En ese amanecer de verano, sobre el horizonte de la sierra parecía dibujarse el recio perfil del cuerpo de un aborigen tairona, como si descansara extendido cuan largo era sobre la línea de las montañas que a esa hora se recortaban en el cielo azul, parecido a cuando la atlética figura de Jaiidexa, el primer mamo, se recostaba sobre las enormes rocas a la orilla del río, después de nadar contra la corriente en las turbulentas aguas del Buriticá, abandonándose allí a los tibios rayos del sol y la caricia de la brisa marina que subía de la playa.
La leyenda cuenta que, en los años de upa, en una noche, obedeciendo al llamado del dueño de todo, Jaiidexa debía partir de esta dimensión, pero el mismo hacedor del universo le ordenó quedarse esculpido en el horizonte de las montañas, como guardián eterno de todos los tiempos, para orientar, curar y liderar a su pueblo con la voz del trueno, la lluvia y el viento.

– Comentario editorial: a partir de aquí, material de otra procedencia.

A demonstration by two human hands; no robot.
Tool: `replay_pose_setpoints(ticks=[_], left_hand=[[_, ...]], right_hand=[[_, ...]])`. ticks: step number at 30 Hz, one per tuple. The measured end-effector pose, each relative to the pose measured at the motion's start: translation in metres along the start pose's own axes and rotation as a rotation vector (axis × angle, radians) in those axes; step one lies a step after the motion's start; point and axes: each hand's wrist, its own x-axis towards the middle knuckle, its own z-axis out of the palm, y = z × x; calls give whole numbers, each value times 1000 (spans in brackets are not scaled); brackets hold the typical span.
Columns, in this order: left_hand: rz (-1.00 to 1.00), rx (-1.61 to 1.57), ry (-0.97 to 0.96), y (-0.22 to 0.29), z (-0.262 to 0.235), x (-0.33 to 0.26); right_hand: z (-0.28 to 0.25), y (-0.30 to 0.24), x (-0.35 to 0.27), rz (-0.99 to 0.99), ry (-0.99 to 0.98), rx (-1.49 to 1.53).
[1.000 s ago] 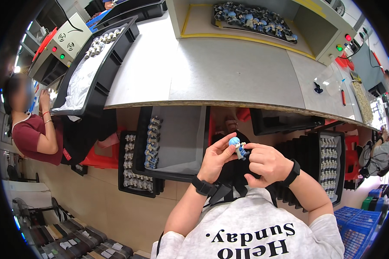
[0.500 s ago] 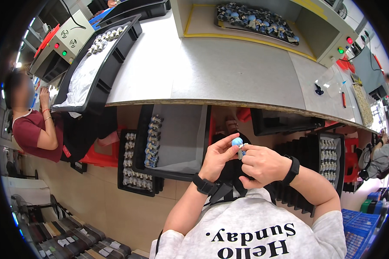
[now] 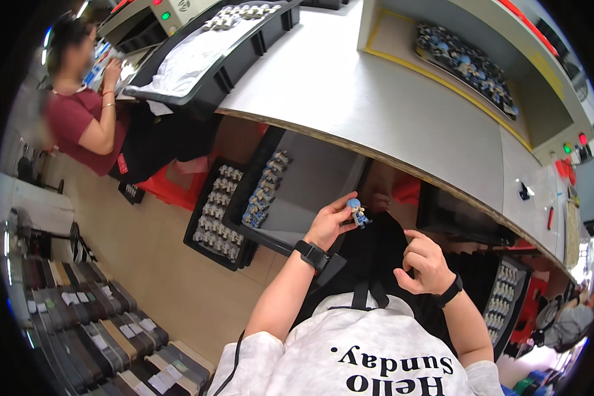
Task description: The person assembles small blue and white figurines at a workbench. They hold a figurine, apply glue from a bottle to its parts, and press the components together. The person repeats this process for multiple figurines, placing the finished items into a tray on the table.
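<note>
A small figurine (image 3: 358, 214) with blue hair and a blue-and-white body is pinched between the thumb and fingers of my left hand (image 3: 330, 224), above my lap. Apart from it, to the right, is my right hand (image 3: 427, 263). Its index finger points out, the thumb stands away, and the other fingers curl in; I see nothing held there. Left of my left hand, a black tray (image 3: 313, 173) under the table edge carries a row of similar blue figurines (image 3: 265, 188) along its left side.
A grey worktable (image 3: 402, 109) stretches ahead, bearing a box-shaped machine (image 3: 541, 142) with a tray of figurines (image 3: 465, 66) inside. A lower tray of pale figures (image 3: 219, 211) is at left, another (image 3: 501, 297) at right. A co-worker (image 3: 86, 119) sits at far left.
My right hand has come off the figurine and moved right and down. My left hand keeps the figurine, now more fully visible. The view has turned, so the table slants down to the right.
</note>
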Motion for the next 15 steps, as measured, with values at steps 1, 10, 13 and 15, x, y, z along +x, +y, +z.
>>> replay_pose_setpoints(ticks=[1, 10, 13, 15], left_hand=[[3, 7, 12, 1, -3, 0], [6, 26, 95, 10, -22, 2], [4, 54, 126, 13, -26, 11], [13, 85, 164, 18, -31, 20]], right_hand=[[2, 2, -1, 9, 4, 6], [2, 16, -1, 92, 37, 27], [2, 22, -5, 121, 70, 25], [1, 26, -8, 144, 80, 23]])
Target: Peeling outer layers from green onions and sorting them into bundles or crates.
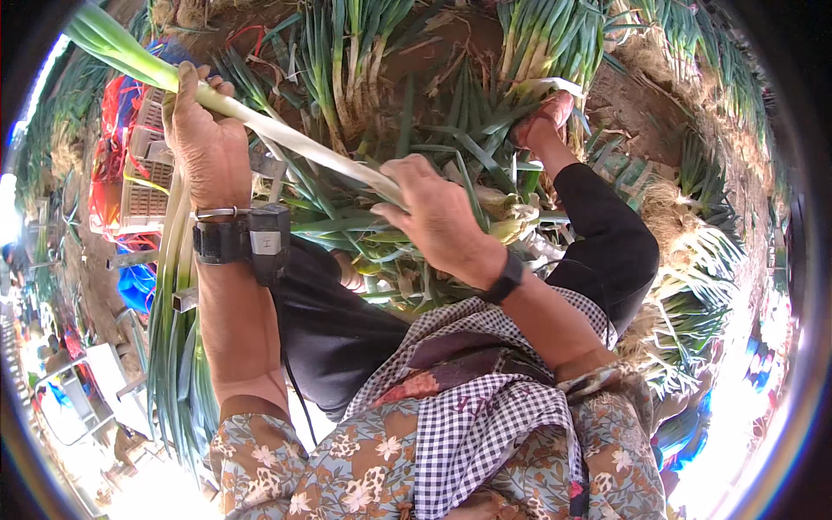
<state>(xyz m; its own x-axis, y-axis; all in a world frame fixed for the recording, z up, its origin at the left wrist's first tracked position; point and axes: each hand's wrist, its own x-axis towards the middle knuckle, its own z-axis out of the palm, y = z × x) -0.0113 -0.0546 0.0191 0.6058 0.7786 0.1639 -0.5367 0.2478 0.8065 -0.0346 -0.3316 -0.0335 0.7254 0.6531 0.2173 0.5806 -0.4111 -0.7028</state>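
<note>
A long leek [299, 146] slants across the space in front of me, green top at the upper left and pale root end toward the middle. My left hand [206, 143] is closed around it where green turns to white. At the other end, the fingers of my right hand [438, 217] are closed on the pale stalk, slightly blurred. Below the leek lies a litter of stripped green leaves [494, 160] and pale peelings [511, 217] between my legs. More leeks [178, 347] hang beside my left forearm, white ends up and green leaves down.
Upright leek bunches [347, 65] and another bunch [550, 43] stand ahead. A beige plastic basket [143, 186] with red and orange strings [108, 165] is at my left. Piled leeks with shaggy roots [676, 230] lie to the right. My right foot [546, 117] rests near a bunch.
</note>
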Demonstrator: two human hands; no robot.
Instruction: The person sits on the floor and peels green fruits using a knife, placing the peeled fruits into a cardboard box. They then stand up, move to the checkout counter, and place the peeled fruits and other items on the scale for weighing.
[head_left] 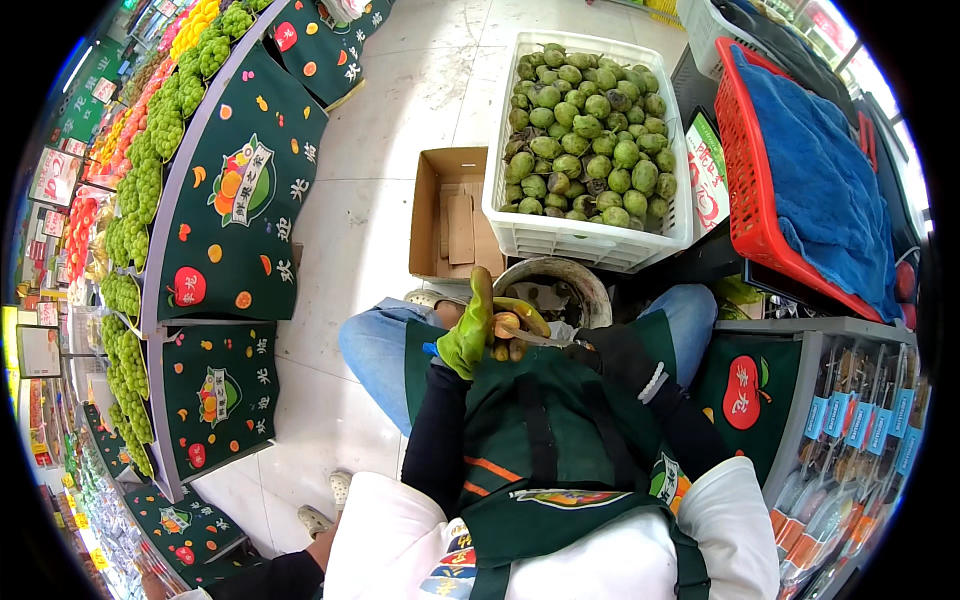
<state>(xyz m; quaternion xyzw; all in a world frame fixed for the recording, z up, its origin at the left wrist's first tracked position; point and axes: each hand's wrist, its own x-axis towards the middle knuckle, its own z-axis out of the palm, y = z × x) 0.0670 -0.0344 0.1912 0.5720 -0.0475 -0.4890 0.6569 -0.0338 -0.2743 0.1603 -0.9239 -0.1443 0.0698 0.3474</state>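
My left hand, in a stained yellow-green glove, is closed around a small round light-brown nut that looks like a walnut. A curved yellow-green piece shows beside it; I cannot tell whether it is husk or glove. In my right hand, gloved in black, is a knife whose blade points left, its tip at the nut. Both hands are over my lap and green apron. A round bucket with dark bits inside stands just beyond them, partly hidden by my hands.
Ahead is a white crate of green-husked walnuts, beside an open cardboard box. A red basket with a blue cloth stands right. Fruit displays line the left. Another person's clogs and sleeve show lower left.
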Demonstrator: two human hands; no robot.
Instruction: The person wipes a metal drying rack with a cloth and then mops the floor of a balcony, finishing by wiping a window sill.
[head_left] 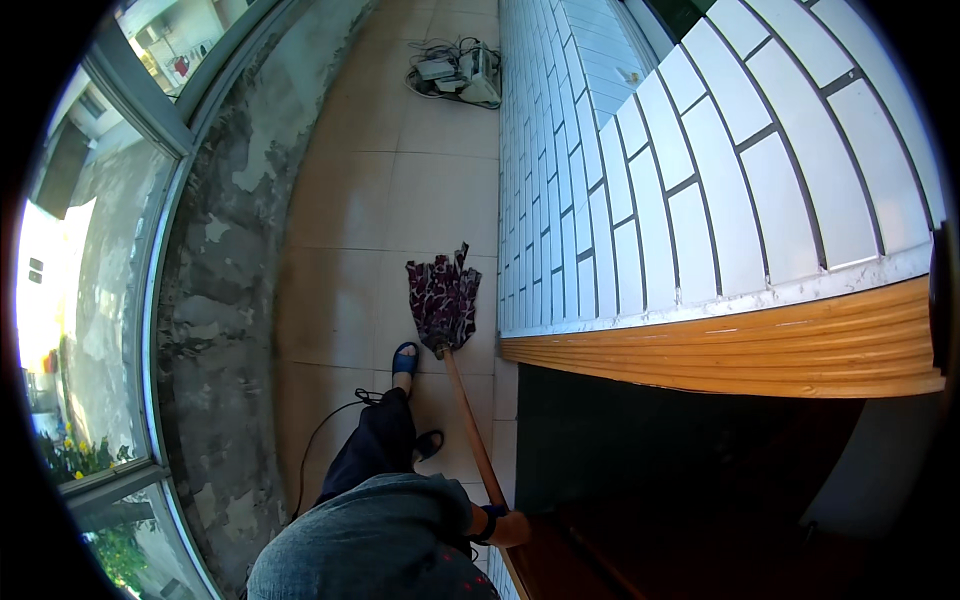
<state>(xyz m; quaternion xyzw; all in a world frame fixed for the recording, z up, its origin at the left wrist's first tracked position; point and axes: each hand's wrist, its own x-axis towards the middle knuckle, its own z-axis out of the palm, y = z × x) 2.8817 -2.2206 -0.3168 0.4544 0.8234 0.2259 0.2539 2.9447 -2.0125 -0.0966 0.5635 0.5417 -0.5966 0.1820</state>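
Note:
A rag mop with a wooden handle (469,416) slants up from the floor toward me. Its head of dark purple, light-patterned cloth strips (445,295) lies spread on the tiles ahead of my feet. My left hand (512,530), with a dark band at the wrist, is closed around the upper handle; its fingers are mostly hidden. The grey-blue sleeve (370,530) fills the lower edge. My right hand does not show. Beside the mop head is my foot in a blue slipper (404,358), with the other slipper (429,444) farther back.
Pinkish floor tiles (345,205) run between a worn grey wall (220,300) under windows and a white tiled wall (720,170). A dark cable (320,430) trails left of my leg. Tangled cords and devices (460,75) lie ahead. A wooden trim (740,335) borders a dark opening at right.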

Por ello, le concedió la facultad de retomar su figura humana en las noches de plenilunio y bajar hasta la hermosa playa Cañaveral a disfrutar las azules y frías aguas de la pequeña bahía, permitiéndole fundirse con el reflejo de la luna en estrecho abrazo, y en el amanecer, partir a su lecho de cordillera, mientras en el camino caían infinidad de gotas de luna como blancas perlas.
Allí permanecería como roca imperturbable hasta el próximo plenilunio, noches en que el Señor del Universo le permitía volver a amarse con la luna en el onírico juego con las olas. Cuentan los viejos más viejos de las etnias de arasarios, chimilas y quanquamos, que habían oído de labios de sus abuelos, cómo a través del tiempo se había borrado la sonrisa bondadosa de los labios rocosos de Jaiidexa y en su lugar había ido apareciendo una mueca rocosa de tristeza y que, desde entonces las tormentas eran más frecuentes, incluso algunos aseguraban haber visto manar lágrimas de sus ojos, después de que regresaba de sus coloquios amorosos con la luna.
Pero, que lejos estaba la realidad de sus tristezas, todo había empezado cuando llegaron los foráneos a apoderarse de los bosques, de las playas, el mar y todo lo que existía en los dominios taironas.
Atropellaban cuanto encontraban con saña demencial, desde que los inocentes vientos los impulsaron, sin presentir el desastre al que estaban contribuyendo, desde el occidente donde se retira todas las tardes a descansar el dios sol, llevando esas gigantescas cáscaras de coco sobre las olas, en las que venían los salvajes hombres barbados a arrasar todo, a violar a sus mujeres, esclavizar a los hombres, incendiar sus rancherías y templos sagrados. Seres insensibles e insaciables que no podrían contra sus dioses.
Jaiidexa en su ser de piedra recordó la tierra de sus ancestros, como un universo exclusivo, que nacía en la playa acariciada por el incansable oleaje marino, hasta las nieves perpetuas en el pico más alto del Tayrona, el cual se perdía entre las nubes, por donde se extendía el camino para subir al cielo, cuando los espíritus dejaban esta tierra de Dios.
El eterno mamo también pensó que todo dependía de todo en ese paraíso, desde la imponente palma de coco, hasta el suave frailejón, adormilado en sus hojas acolchadas, abrazado por la neblina, que alimentaba con briznas de agua las pequeñas fuentes que se desbordaban silenciosas para engrosar los arroyuelos y quebradas, que corrían alegres y cristalinas entre riscos y peñas, para ir a verter sus aguas a los caudalosos ríos, llevando a su paso vida, hasta llegar a entregarse rendidos al océano, y así, subidos en el lomo de las olas, iniciar su peregrinaje por tierras remotas desconocidas.
Esto pensaba el mamo, perdido en su dolor profundo, mientras desde sus inmóviles ojos de roca veía correr el tiempo de plenilunio en plenilunio, cargando la huella dejada por el atropello de los tres cascos de la conquista: el de las carabelas, los soldados y los caballos.
Entonces gimió desde su corazón de piedra, implorando compasión a sus dioses para su pueblo cada vez más acorralado y desconocido, al que le habían expropiado hasta sus raíces, al extremo de no tener derecho a grabar sus huellas en la arena, ni mojar sus pies en las aguas sagradas del mar, herencia de sus abuelos, porque hasta ese extremo habían llegado los invasores desconocidos.